Davies correctly uses “whoever”, bless him, which is only to be expected from Canada’s prose laureate. He does not, however, seem to have an ear for American speech: “That’ll do to be going on with” is not something I would expect to hear from a Californian grad student.

Fisherman of the Inland Sea Review

A Fisherman of the Inland Sea, LeGuin. Yes. There’s not a whole lot more to say about LeGuin than “yes.” This collection includes some relatively early works, and it shows to the extent that there is less subtlety than in her later works. We’re not talking Tepper-blatant, natch, but she was clearly refining her craft. Sometimes my attention span isn’t sufficient to the task, but Ms LeGuin is always worthy of my effort.

The Road Review

The Road, McCarthy. Yes. Since this was the first Cormac McCarthy book I read, I had imagined that the setting—which is to say, the implied event that brought the story about—had affected the style. The movie ad would go something like this:

In a world with punctuation gone mad: apostrophes only before esses (“wouldnt”, “couldnt”, “two day’s time”), and quotation marks have been lost. where people and objects rest within the floor (regardless of the floor’s condition) and sometimes within other objects, but sometimes atop similar objects (“in a … sofa” “on the bed”).

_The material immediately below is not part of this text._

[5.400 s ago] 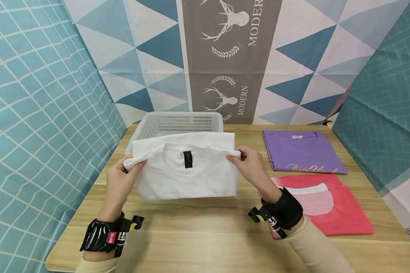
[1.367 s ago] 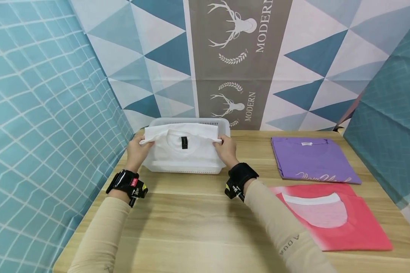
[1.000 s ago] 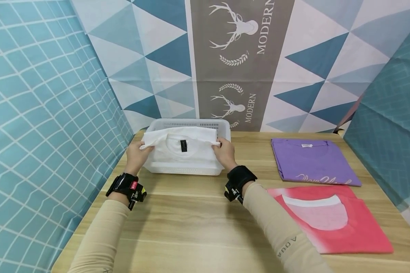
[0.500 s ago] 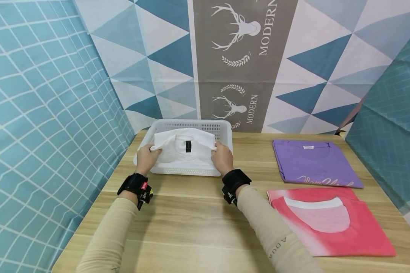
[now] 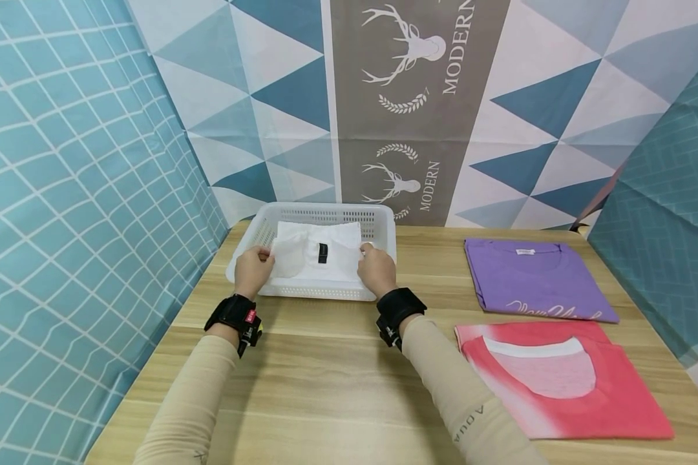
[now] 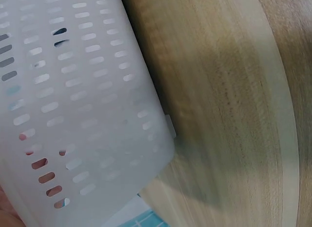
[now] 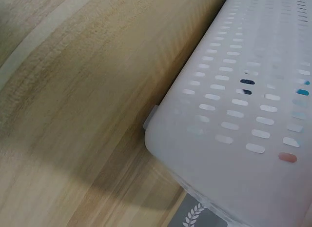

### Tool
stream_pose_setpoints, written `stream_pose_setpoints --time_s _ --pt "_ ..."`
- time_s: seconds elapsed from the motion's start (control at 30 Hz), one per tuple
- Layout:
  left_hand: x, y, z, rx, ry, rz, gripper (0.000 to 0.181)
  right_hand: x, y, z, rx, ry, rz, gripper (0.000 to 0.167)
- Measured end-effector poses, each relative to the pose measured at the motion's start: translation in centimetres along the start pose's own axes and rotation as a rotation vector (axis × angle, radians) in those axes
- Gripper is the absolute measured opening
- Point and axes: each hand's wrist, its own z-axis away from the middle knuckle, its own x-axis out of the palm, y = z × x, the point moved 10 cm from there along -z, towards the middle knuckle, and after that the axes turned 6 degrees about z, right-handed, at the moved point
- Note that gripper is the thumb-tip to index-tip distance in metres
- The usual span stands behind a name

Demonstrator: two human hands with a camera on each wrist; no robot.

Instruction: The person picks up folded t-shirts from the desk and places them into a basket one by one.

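A white T-shirt (image 5: 344,257), folded with its black neck label (image 5: 322,253) facing up, is sitting inside a white plastic basket (image 5: 314,292) with slotted walls; whether it is resting fully on the bottom cannot be told. The left hand (image 5: 253,272) is curling its fingers at the shirt's left edge, though whether fabric is lying between them is unclear. The right hand (image 5: 378,270) is pinching the opposite edge, knuckles up. Both wrists are wearing black straps, with beige sleeves (image 5: 189,394) covering the forearms.

The basket is standing on a wood-grain worktop (image 5: 314,381), near the patterned backdrop (image 5: 413,116). To the right, a folded purple T-shirt (image 5: 535,274) is lying just behind a folded coral-red T-shirt (image 5: 607,387), which is showing a white neckband.
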Motion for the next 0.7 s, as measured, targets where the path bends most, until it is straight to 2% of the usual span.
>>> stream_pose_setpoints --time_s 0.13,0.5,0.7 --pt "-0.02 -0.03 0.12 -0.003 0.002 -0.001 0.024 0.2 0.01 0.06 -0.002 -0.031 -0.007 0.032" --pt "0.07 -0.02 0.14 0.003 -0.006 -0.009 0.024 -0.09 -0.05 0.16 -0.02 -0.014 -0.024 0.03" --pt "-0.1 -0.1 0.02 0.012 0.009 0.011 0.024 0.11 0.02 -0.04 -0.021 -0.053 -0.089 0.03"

But it turns out McCarthy has chosen to write that way all the time. Oy. Clearly his style is beyond my meager powers to grasp, so I shan’t be reading any more of it.
Its own merits are decent, though it was really a genre work written (I imagine) by someone who disdains genre, and was therefore unwilling to thoroughly commit to it. The August 2007 issue of Fortean Times contains a review with which I largely sympathize, expressing surprise that this work has been praised by a community that rejects the genre that the work most represents (the reviewer has a different genre in mind from the one that I classed the work within, but I nevertheless believe it’s a parallel argument to mine).